Según la especialista, conforme las personas crecen no dejan que el niño de adentro sea libre por lo que de adultos simplemente se siguen normas y se comienza a escuchar lo que está afuera y no el interior de cada uno.
Rivera aseguró que el fin de ese reencuentro con la niñez interior es sacar un espacio en la vida de las personas para conectarse con la emoción que da salud y paz con lo que podrán ser felices y sentirse bien con ellas mismas.
Existen muchas actividades diseñadas para reencontrar y despertar al niño o niña interior y escucharlo; puede hacerse de una forma grupal o individual mediante diversas dinámicas.
Por ejemplo individualmente se pueden hacer meditaciones o visualizaciones donde se encuentra el niño interior y darse el tiempo para escuchar lo que necesita, de forma grupal se realizan actividades que van desde el juego hasta la meditación también.
“Se trabajan con el niño feliz, enojado, con las figuras de autoridad, las voces críticas o el niño vulnerable. Se le pide a la persona que recuerde un lugar favorito que tenía de niño o que lo construya y que ahí se refugie para conectarse con el niño interno”, dijo Rivera.
De manera grupal, las personas pueden decir en voz alta lo que le quisieron decir a alguien (figura de autoridad) que les hizo daño, también gritan o golpean ciertos objetos especiales con el fin de sacar la furia que pueden tener dentro, ya que pudieron haber sufrido abuso, maltrato o abandono.

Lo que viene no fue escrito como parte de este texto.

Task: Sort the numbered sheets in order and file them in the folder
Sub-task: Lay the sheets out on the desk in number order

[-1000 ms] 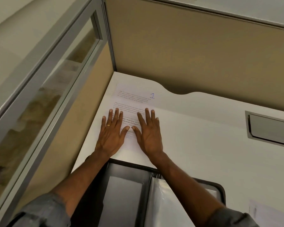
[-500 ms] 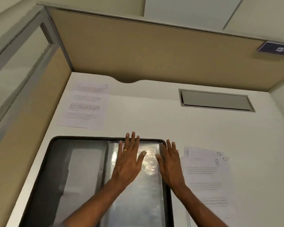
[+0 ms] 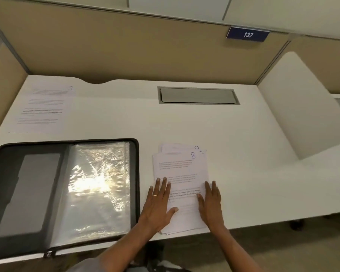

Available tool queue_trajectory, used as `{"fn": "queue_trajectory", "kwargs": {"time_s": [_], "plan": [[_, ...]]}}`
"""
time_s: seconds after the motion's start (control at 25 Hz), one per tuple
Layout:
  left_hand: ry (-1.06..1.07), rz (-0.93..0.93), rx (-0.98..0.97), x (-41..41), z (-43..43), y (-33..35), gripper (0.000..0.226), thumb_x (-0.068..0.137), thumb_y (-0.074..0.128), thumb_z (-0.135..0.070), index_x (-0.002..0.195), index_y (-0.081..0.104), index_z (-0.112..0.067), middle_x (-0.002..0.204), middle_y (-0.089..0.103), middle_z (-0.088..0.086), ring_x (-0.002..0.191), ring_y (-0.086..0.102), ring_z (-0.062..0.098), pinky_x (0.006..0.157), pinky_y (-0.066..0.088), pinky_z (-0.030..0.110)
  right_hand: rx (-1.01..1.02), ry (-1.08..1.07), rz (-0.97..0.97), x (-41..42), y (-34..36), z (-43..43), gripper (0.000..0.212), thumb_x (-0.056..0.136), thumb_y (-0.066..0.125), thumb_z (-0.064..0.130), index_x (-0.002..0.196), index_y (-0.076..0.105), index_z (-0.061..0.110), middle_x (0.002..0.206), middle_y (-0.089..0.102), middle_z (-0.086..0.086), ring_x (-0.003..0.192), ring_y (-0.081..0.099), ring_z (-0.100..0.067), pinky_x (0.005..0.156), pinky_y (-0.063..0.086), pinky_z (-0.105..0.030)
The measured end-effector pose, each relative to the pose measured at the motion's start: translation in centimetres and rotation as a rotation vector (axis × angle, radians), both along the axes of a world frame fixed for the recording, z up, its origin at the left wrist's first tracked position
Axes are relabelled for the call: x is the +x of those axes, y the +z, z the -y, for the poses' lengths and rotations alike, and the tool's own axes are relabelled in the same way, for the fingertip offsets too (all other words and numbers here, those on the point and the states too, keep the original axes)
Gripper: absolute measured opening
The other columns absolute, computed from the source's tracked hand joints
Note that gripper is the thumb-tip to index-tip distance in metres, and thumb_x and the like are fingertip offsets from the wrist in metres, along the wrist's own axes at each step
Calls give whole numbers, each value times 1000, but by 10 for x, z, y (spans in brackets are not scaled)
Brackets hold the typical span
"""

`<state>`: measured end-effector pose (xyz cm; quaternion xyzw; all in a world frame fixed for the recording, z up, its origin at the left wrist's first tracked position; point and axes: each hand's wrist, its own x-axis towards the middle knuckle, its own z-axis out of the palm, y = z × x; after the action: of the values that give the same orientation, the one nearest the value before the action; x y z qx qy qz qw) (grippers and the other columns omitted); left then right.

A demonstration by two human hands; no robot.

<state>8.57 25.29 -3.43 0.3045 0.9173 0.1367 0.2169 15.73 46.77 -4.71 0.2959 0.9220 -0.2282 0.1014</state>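
Both hands (image 3: pixel 159 207) flat on stack (image 3: pixel 180 169), near desk (image 3: pixel 243 173) edge.

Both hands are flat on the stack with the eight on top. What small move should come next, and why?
Probably fan the stack to find the next number: sheet 8 tops it, sheet 1 lies alone at the far left, and the left hand and right hand rest flat on it.

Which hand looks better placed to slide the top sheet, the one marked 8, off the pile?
Probably the right hand: it rests at the right edge of sheet 8, with desk free beside it. The left hand lies flat on the pile and could steady the rest.
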Motion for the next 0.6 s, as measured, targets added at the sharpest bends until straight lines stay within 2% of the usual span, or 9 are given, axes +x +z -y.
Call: {"fn": "queue_trajectory", "kwargs": {"time_s": [0.08,0.16,0.24,0.36,0.48,0.56,0.6], "plan": [[-44,43,-75,1,-6,3,94,102,41,-59,158,-22,-18,161,-37,4,151,-31,24,127,-8,47,-77,-79,-52,-5,6,-10,63,104,53,34,157,27,12,163,30,-15,147,34,-33,122,29,-45],[-69,57,-127,0,-6,1,93,102,40,-59,159,-21,-17,161,-36,4,152,-29,26,126,-13,47,-190,-208,-106,-18,17,-18,58,102,59,25,152,36,8,152,42,-15,138,44,-33,117,36,-45],[-76,36,-142,0,-4,-1,93,102,38,-62,159,-20,-18,163,-33,5,151,-30,26,125,-16,46,-384,-379,-114,-31,25,-30,51,101,60,27,147,45,9,142,51,-12,129,53,-31,111,44,-44],[-92,38,-129,-4,-1,-3,93,101,36,-64,159,-20,-19,164,-33,3,150,-32,24,123,-21,43,-690,-533,-94,-46,34,-50,42,98,60,44,126,63,13,126,67,-7,110,65,-27,97,53,-42],[-95,42,-102,-6,3,-3,93,100,36,-65,159,-20,-21,164,-33,1,150,-33,22,113,-29,38,-966,-639,-77,-59,43,-64,50,106,45,49,109,67,4,103,70,-13,93,64,-28,86,52,-43],[-94,53,-90,-7,7,-4,93,100,36,-66,160,-19,-22,164,-32,1,150,-33,22,115,-27,40,-1018,-669,-32,-64,49,-66,51,108,40,46,105,66,2,91,66,-10,79,59,-24,79,51,-38],[-88,47,-82,-6,8,-5,92,100,36,-66,160,-19,-22,164,-32,1,150,-33,22,117,-24,42,-991,-637,3,-67,52,-66,49,107,43,46,100,64,2,84,60,-7,70,51,-19,71,48,-33]]}}
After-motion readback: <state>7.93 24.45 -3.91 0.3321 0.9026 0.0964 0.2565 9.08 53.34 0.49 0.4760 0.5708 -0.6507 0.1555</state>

Existen diferentes tipos de niños internos: el vulnerable, enojado, herido, juguetón o mágico, creativo y espiritual. También alrededor de la niñez interior hay figuras de autoridad0, voces críticas, padres nutricios y padres protectores.
El niño vulnerable que es cuando a pesar de crecer en tamaño, ese pequeño ser sensitivo y frágil nunca desaparece, de adultos se manifiesta cuando la persona se siente necesitada, frágil y sensitiva, también se expresa por medio de síntomas físicos como la fatiga, el dolor y la enfermedad.
Si de niño alguien fue maltratado, criticado, avergonzado o castigado, es natural sentir enojo pero si no se permitió expresar ese enojo es probable que ese niño enojado esté alojado en el ser. Ese enojo que se encuentra enterrado se esconde en el cuerpo, se convierte en una “bomba” que estallará en cualquier momento.
Rivera dijo que el niño herido ha pasado por situaciones muy traumáticas como abuso sexual, por lo cual, tienen grandes heridas internas difíciles de sanar, en este caso, un reencuentro con la niñez podría ser de utilidad para lograr sanarlas o al menos, reducir el dolor.
En el otro extremo está el niño juguetón que es la parte del ser con la que se puede encontrar el gusto por la vida y el amor por las cosas y las personas, a través de elementos simples y sencillos que están alrededor.
Con esta parte, el ser disfruta de las cosas pequeñas de la vida como jugar con una mascota, correr en la playa, jugar en la mesa o hacer deporte, sin embargo, muchas veces se ha olvidado ese ser por estar concentrados solo en escuchar la parte adulta.
El niño espiritual es la esencia que recuerda a las personas ser felices, completas, sentir amor, compasión, en algunas ocasiones se obstaculiza con las preocupaciones banales de la vida cotidiana, pero con atención se puede sentir al mirar un atardecer, oír la lluvia o sentir amor por otros.
“Somos todo eso al mismo tiempo pero debemos aprender a escucharnos a nosotros mismos, a lo que queremos llegar es a ser niños felices”, aseveró la psicóloga.